**Your instructions**
Please tell how many of the lines below contain "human", using only a number.

Source data:
------------

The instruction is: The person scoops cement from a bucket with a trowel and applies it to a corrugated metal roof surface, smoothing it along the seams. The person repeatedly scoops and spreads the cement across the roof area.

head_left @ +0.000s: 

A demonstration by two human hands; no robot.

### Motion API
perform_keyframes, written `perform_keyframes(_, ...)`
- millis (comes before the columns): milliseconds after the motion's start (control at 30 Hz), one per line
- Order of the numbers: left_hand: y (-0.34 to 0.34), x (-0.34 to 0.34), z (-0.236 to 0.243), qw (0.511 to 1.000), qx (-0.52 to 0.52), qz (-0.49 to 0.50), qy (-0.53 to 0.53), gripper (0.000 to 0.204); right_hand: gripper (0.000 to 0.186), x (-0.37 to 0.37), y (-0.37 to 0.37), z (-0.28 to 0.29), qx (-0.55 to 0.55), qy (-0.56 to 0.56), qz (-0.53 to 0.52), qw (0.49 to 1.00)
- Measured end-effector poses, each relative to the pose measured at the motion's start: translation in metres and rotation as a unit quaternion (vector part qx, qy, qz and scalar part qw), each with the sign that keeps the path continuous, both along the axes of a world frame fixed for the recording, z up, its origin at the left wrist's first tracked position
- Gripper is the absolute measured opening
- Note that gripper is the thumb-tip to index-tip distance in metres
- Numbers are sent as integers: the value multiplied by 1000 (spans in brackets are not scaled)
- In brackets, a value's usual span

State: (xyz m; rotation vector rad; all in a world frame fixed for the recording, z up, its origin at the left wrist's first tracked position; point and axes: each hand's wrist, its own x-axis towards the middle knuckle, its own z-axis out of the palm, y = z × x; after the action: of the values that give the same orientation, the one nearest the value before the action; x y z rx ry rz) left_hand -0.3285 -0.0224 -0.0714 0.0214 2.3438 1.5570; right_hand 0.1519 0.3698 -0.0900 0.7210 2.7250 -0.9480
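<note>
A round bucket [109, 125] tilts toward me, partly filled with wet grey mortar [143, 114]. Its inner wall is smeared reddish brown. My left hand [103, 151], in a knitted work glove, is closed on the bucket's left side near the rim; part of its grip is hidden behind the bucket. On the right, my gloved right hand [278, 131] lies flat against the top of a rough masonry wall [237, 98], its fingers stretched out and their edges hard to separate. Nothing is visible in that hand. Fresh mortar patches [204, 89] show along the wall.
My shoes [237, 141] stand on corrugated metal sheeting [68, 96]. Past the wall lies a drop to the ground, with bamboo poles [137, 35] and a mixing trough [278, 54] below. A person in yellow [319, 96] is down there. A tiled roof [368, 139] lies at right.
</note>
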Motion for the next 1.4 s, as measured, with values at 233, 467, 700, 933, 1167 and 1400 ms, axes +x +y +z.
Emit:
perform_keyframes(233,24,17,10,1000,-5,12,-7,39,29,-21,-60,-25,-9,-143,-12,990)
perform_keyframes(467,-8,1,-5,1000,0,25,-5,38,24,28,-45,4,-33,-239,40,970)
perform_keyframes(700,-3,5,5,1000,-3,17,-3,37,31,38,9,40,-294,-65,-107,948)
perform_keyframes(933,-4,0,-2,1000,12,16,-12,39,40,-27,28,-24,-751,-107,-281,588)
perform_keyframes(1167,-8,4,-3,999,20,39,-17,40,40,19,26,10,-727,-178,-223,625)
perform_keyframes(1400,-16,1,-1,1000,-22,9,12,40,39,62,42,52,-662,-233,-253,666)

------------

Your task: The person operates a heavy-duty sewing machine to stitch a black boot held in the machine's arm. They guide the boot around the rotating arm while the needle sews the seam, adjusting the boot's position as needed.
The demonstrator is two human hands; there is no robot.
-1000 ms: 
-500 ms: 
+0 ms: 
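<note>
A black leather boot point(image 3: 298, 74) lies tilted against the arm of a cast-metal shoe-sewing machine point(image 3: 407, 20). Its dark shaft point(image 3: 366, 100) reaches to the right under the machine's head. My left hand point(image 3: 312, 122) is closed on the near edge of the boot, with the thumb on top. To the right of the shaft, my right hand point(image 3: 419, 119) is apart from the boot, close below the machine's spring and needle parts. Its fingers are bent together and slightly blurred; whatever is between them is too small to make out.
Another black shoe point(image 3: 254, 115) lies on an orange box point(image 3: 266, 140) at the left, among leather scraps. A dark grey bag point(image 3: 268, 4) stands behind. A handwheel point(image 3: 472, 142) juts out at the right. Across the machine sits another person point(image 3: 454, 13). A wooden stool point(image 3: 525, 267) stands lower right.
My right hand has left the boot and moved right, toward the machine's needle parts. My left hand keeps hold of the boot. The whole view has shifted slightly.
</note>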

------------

**Task result**
2